The address-space ID is used directly as the LLVM addrspace — there is no remap. Sweeping LLVMPointerType::get immediates across the SC lowering band 0x13530000..0x135c0000 recovers exactly these IDs as literals: 0xCA (Spmem), 0xCB (HBM), 0xCC (Sflag, ×5), 0xD0 (Dreg), 0xD3 (SflagAny, ×4), 0xD4 (SmemAny), 0xD5 (HBMAny), 0xDB (TileSmem), 0xE1 (SflagAnySynctile). The pool/MemorySpace/on-tile semantics of each ID belong to the fat-pointers page.

The sequencer-context flatten — the elide-vs-emit collapse set

After MemorySpaceToAddressSpace produces the base ID, the lowerFunc lambda applies an override jump table (0xae4633c, indexed by MS − 14, 9 entries) gated by two closure booleans captured from the function being lowered:

b0 = !ScDialect::HasExecuteSequencerTypeAttribute(fn)   // 0x1459a020  (TEC execute-lane context?)
b1 = !ScDialect::HasCoreSequencerTypeAttribute(fn)      // 0x14599ec0  (core-sequencer context?)

The per-MemorySpace override, byte-decoded from the jump-table targets:

MSspacebase IDoverride
14sflag_tile217→ 204 (Sflag) if b0 (not execute-seq)
16smem_tile219→ 0 (Smem) if b0 (not execute-seq)
20sflag_scs223→ 204 (Sflag) if b1 (not core-seq)
21smem_scs224→ 0 (Smem) if b1 (not core-seq)
22sflag_tc204always 204 (TC sflag is generic sflag)
15/17/18/19spmem_any/mar/tile_spmem_cb/smem_cbno override (keep base)

The intent is a context-sensitive flatten: outside an execute-sequencer or core-sequencer function, the per-tile (sflag_tile, smem_tile) and per-SCS (sflag_scs, smem_scs) spaces collapse onto the generic Sflag (204) / Smem (0) pointer types — there is no per-tile or per-SCS bank to address when the code is not running on that sequencer. The tc-sflag (MS 22) is unconditionally generic Sflag.

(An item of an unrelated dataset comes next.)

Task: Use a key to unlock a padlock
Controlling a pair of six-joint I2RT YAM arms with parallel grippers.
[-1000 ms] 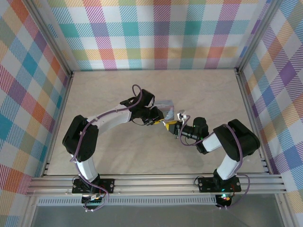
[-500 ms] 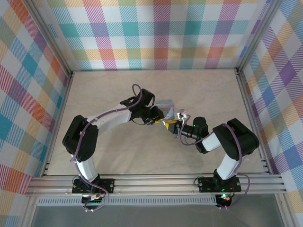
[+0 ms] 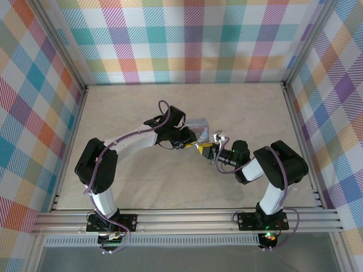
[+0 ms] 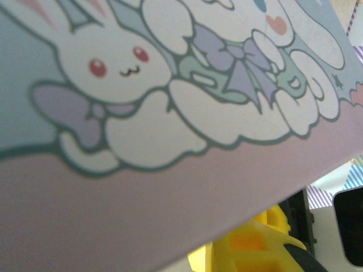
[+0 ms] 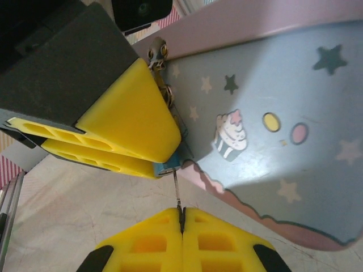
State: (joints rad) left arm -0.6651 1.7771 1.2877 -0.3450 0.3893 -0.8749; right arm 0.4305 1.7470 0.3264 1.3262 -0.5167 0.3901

This flatten is the MemorySpaceCast elide-vs-emit decision. The cast lowering elides an addrspacecast exactly when its source and destination MemorySpaces map — post-flatten — to the same ID, which happens precisely for {sflag_tile, sflag_scs, sflag_tc, sflag} → 204 and {smem_tile, smem_scs, smem} → 0 in non-sequencer functions, and never otherwise. The companion lambda in lowerAsserts (0x135b6f80) is the identical map without the override band — assertion lowering always uses the un-flattened (per-tile/per-SCS) IDs, because the assert text wants to name the exact bank.

QUIRK — the converter is stateful in the booleans b0/b1 — the same MemorySpace lowers to a different ptr<N> depending on which sequencer's function it appears in. smem_tile is ptr<219> inside a TEC execute-lane function and ptr<0> everywhere else; smem_scs is ptr<224> inside an SCS function and ptr<0> everywhere else. A reimplementation must capture the enclosing function's sequencer-type attributes before converting any memref. The two booleans are stored at -0xf0(rbp) in lowerFunc (set @ 0x135685d3). The sequencer-type attributes themselves are documented on GetSequencerType.


The CheckAddressSpaces Legality Matrix

The one simple-DMA gate

CheckAddressSpaces(SparseCoreTarget& tgt, Operation* op, int srcAS, int dstAS) (0x135b8e00) is the single address-space legality gate the SC lowering runs, and it has exactly one caller. It enforces the SparseCore simple-DMA data-movement contract: a simple-tier DMA whose source OR destination is the generic SMEM space (address-space 0) is only legal when issued from the Scalar Core Sequencer (SCS) — unless the hardware advertises native tile/SMEM DMA. The decompiled body resolves to a short-circuit OR of three conditions; if all three fail it emits an error and returns failure:

__int64 CheckAddressSpaces(SparseCoreTarget *tgt, Operation *op, int srcAS, int dstAS) {
  result = 1;                                          // assume legal
  if (!tgt->vtable[+0xd8]()) {                         // (1) SupportsTileSmemDma() ?
    fn = walkParentsTo<LLVM::LLVMFuncOp>(op);          //     enclosing llvm.func
    attr = fn.getInherentAttr("sc.sequencer", 12);     // (2) sc.sequencer attribute
    s    = StringAttr::getValue(attr);
    bool isScs = (s.size == 3) &&                       //     "scs": 0x6373='sc', 0x73='s'
                 ((s[0..1] ^ 0x6373) | (s[2] ^ 0x73)) == 0;
    if (!isScs && (srcAS == 0 || dstAS == 0)) {        // (3) neither endpoint is SMEM ?
      op->emitError("Simple DMAs on SMEM only supported on SCS");  // 41 chars
      result = failure;
    }
  }
  return result;
}

Table D — the legality conditions (short-circuit OR, top to bottom)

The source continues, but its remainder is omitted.